On CNN, director of the M.S. in Bioethics program Robert Klitzman examined the complex struggle between pharmaceutical companies and the patients whom they serve.

A few months ago, Valeant Pharmaceuticals quadrupled the cost of its drug Cuprimine. That means that many patients who suffer from the genetic disorder Wilson disease can no longer afford their necessary treatment. The New York Times reported that one patient, who is covered by Medicare, “will have to pay about $1,800 a month out of pocket, compared with about $366 he paid in May.” Klitzman points out, “The report came after Turing Pharmaceuticals made international headlines after announcing it was hiking the cost of Daraprim, a drug for toxoplasmosis, from $13.50 to $750.00 a pill.”

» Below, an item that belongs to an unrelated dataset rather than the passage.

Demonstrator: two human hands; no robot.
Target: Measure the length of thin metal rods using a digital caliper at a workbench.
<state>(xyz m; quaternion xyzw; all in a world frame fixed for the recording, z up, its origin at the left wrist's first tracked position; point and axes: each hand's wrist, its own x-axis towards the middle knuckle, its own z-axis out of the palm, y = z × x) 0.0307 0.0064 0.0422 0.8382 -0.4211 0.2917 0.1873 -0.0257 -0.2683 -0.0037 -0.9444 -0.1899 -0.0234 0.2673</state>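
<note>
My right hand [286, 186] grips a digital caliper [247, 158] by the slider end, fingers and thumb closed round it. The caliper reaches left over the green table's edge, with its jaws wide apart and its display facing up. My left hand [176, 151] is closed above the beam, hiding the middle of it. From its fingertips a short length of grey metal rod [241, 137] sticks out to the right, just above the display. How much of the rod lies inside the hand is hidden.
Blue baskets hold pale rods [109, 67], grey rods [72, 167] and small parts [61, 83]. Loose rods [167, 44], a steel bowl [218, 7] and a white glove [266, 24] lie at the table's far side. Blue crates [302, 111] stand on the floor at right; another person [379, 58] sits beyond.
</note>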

Klitzman writes, “While dramatic price hikes are not necessarily breaking any laws, they do raise larger moral concerns.” He says, “Corporations claim they charge these extraordinary prices to pay for research and development into new drugs. But the truth is that many spend more money on marketing than on R&D. Meanwhile, many patients who need these drugs will not actually be able to get them because of the costs.”

Klitzman writes, “Yes, drug companies are entitled to profit, but as some economists have suggested, that should be more to the tune of 10 times the cost of R&D, not several times that, as sometimes happens now.”